### What this task involves
In the listing below, print exactly the lines from the first through the one that contains "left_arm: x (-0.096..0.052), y".

### Dataset extract
____

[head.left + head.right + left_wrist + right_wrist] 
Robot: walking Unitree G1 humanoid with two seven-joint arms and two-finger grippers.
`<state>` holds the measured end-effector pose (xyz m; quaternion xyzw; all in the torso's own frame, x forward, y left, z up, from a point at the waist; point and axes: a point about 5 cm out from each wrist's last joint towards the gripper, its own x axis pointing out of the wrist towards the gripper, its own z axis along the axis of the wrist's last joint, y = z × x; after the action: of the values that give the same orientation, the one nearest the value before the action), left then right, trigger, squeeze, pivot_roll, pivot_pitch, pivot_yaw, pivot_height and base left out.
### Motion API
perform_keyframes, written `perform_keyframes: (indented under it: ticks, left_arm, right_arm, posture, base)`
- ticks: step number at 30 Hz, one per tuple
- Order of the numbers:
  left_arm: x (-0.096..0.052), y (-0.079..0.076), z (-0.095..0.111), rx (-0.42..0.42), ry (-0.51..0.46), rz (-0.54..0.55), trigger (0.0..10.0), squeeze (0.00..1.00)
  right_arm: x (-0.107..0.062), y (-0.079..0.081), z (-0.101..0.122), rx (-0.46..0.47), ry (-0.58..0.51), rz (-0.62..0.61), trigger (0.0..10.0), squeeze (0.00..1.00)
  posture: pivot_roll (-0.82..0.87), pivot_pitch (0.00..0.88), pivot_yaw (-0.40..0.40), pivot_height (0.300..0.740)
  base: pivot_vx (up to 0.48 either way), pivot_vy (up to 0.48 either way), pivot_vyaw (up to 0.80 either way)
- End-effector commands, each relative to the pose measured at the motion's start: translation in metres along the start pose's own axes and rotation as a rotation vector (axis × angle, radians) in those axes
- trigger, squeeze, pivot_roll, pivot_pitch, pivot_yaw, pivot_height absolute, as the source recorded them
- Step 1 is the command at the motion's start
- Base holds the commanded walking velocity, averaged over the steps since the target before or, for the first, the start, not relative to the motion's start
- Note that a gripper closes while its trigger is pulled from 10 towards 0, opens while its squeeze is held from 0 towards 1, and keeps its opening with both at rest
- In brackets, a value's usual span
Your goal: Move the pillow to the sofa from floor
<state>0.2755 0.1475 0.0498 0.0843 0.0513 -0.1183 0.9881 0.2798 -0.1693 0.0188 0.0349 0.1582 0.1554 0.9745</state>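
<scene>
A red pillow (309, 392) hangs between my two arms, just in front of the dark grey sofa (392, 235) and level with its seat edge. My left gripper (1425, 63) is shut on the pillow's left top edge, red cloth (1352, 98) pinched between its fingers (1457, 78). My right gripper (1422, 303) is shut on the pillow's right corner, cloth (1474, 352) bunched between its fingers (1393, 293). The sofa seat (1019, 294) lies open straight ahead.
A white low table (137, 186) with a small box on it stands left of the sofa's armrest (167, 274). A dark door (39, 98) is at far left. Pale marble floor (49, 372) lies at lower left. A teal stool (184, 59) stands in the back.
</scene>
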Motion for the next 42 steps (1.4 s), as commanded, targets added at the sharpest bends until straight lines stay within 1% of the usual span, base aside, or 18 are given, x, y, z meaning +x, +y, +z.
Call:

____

### Solution to the exercise
[head.left + head.right + left_wrist + right_wrist] 
Robot: walking Unitree G1 humanoid with two seven-joint arms and two-finger grippers.
`<state>` holds the measured end-effector pose (xyz m; quaternion xyzw; all in the torso's own frame, x forward, y left, z up, from a point at the waist; point and axes: a point about 5 cm out from each wrist's last joint towards the gripper, its own x axis pointing out of the wrist towards the gripper, its own z axis along the axis of the wrist's last joint, y = z × x; after the action: of the values that give the same orientation, the one nearest the value before the action), left then right, trigger, squeeze, pivot_roll, pivot_pitch, pivot_yaw, pivot_height and base left out.
### Motion API
perform_keyframes, written `perform_keyframes: (indented under it: ticks, left_arm, right_arm, posture, base)`
- ticks: step number at 30 Hz, one per tuple
- Order of the numbers:
  left_arm: x (-0.096..0.052), y (-0.079..0.076), z (-0.095..0.111), rx (-0.42..0.42), ry (-0.51..0.46), rz (-0.54..0.55), trigger (0.0..10.0), squeeze (0.00..1.00)

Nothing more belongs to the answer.